- [To do]
If a line of the data below contains the string "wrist", copy it into your answer.

- [Given data]
╔══
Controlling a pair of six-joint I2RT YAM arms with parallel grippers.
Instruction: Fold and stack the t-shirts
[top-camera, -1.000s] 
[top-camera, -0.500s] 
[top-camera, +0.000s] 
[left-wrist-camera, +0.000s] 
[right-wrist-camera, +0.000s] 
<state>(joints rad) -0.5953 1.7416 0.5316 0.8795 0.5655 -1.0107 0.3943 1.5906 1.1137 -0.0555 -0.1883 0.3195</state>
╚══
- [Answer section]
[left-wrist-camera, +0.000s] 
[right-wrist-camera, +0.000s] 

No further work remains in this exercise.